If you don't want to spend too much time in troubleshooting this, you can use the WAS server as a "remote" server.
Comments
Hi Donald,
Thanks for the tips. I've checked all the stub entries in RAD (base_stub, base_v7_stub, base_v8_stub, base_v85_stub) and have made the changes to all of them, but the errors persist. I have verified the ssl.client.properties file on the WAS server side as well. We hook up RAD to the actual WAS install and don't use the RAD WAS stub. I have gotten this working with RAD 8.5 and WAS 8.0 as that is our current environment. TLSv1.2 is now required in our environment, so I have to get this figured out. Hopefully, we don't have to go to the full SP800-131 implementation to make TLSv1.2 work since that does not match our production environment.
I may try to connect a RAD 8.5 environment to the WAS 8.5 server and see what happens. I know RAD 8.5 can connect to our WAS 8.0 servers over TLSv1.2.
One other bit of information is that when I try to test the server connection within RAD, I get a failure on the SOAP connection. The ports do match on both ends and I have turned off the firewall for now. The error is ADMC0016E: The system cannot create a SOAP connector to connect to host localhost at port 8880. The odd thing is that there is nothing in the WAS logging that indicates a failed attempt to connect even when I have started WAS with trace on.
That's interesting. I found a machine with RAD 8.5 and WAS 8.5.0.0 and did not have any problems with the TLSv1.2 connection. I didn't even need to worry about stub at all. Everything just works.
What I tried is as follows.
1. Enable TLSv1.2 on WAS. Test is passed.
2. Add the three lines in eclipse.ini. Restart RAD. Test is passed.
3. Create three server definition using the RMI, SOAP and IPC protocol respectively, pointing to the same WAS profile.

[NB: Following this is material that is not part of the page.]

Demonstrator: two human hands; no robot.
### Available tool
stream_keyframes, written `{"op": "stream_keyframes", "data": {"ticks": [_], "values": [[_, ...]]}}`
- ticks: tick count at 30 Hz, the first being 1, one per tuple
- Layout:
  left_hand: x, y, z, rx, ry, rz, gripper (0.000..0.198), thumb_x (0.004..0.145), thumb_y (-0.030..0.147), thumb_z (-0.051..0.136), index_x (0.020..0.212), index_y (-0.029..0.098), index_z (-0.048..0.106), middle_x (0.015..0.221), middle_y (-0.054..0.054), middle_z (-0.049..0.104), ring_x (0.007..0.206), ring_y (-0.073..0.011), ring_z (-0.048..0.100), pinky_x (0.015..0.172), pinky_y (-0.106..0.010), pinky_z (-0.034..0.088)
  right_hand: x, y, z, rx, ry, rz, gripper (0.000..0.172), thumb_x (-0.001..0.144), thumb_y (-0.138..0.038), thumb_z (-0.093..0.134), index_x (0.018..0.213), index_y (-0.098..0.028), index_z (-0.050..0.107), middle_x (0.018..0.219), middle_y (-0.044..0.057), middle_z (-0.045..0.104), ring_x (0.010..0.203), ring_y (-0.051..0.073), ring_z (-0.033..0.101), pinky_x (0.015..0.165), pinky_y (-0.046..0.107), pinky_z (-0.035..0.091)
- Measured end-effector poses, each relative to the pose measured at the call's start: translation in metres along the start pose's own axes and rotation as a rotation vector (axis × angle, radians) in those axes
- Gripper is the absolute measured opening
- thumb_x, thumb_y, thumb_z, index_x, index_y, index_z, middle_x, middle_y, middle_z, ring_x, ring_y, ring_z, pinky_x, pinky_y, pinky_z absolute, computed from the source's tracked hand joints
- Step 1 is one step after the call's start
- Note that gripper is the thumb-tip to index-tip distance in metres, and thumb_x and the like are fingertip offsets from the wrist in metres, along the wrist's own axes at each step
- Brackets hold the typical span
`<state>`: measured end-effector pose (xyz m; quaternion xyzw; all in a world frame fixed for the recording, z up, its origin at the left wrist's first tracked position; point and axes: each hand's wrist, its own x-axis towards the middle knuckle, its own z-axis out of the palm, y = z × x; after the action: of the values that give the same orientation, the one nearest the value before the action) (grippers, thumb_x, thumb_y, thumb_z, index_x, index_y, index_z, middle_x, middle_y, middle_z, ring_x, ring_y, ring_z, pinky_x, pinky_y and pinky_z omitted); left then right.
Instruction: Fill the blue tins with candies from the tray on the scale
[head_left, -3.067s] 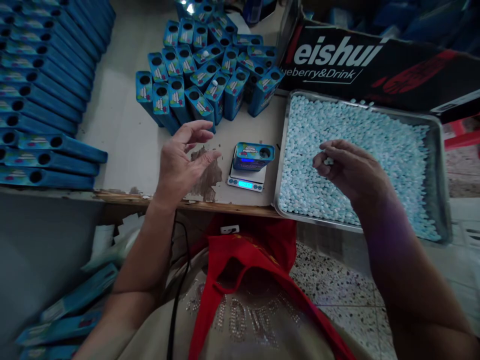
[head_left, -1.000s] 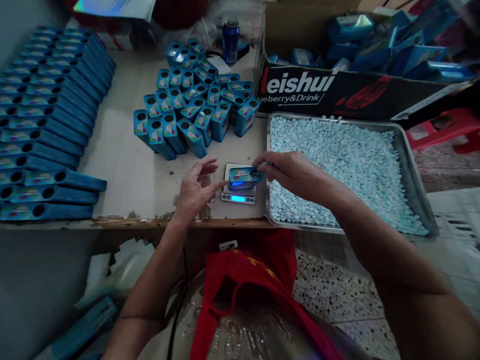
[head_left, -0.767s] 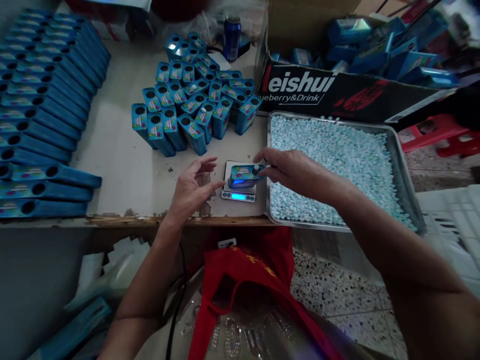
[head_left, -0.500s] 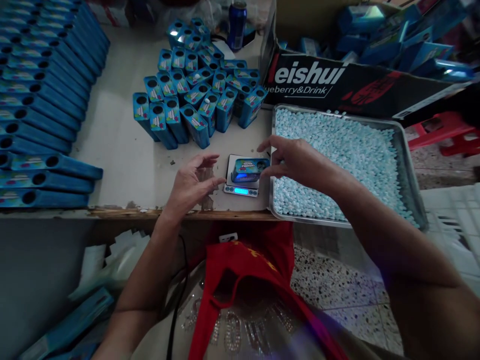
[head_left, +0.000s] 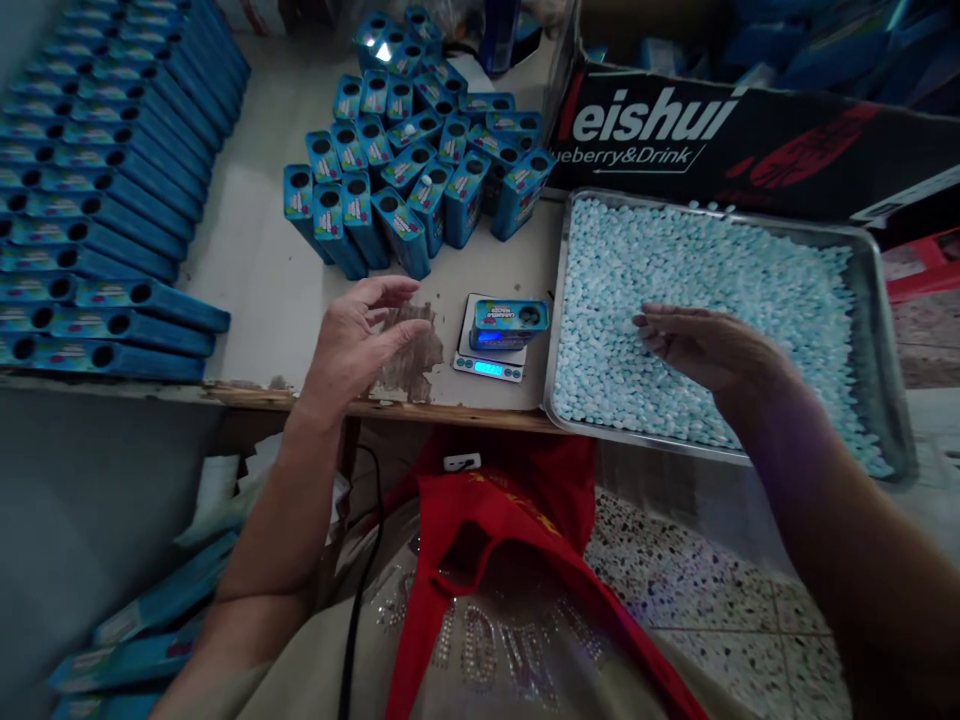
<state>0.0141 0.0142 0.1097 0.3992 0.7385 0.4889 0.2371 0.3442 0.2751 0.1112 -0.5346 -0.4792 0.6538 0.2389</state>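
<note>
A small blue carton with a round hole in its top stands on a small digital scale, whose display glows blue. To its left, my left hand is held over the table, thumb and fingers apart, with nothing in it. My right hand hovers over a metal tray of pale blue candies. Its fingers are stretched out and I see nothing held in them; the thumb is partly hidden. Behind the scale stands a loose group of similar blue cartons, with a white candy resting on a few tops.
Rows of blue cartons fill the table's left side. A black cardboard box holding more cartons stands behind the tray. A dark blue can is at the back. The worn wooden table edge runs in front of me.
My right hand has left the carton on the scale and moved right over the candy tray. My left hand has drawn slightly away from the scale. The view has shifted a little.
</note>
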Motion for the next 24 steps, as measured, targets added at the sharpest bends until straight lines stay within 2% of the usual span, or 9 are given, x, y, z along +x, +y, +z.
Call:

All three connect successfully and display the started and stopped status in synchronization.
The fact that you could not even connect with SOAP is very strange, as it should not be affected by TLSv1.2 at all.
Maybe you can try your luck with RMI?
In some of the reading I have been doing about the errors I am seeing, I have come across threads mentioning java SSL connection API calls being made with default connection settings may use TLSv1. This would explain what is happening. If there's some environment variable not being set in RAD, when it tries to connect to WAS, it's using default settings, which do not use TLSv1.2.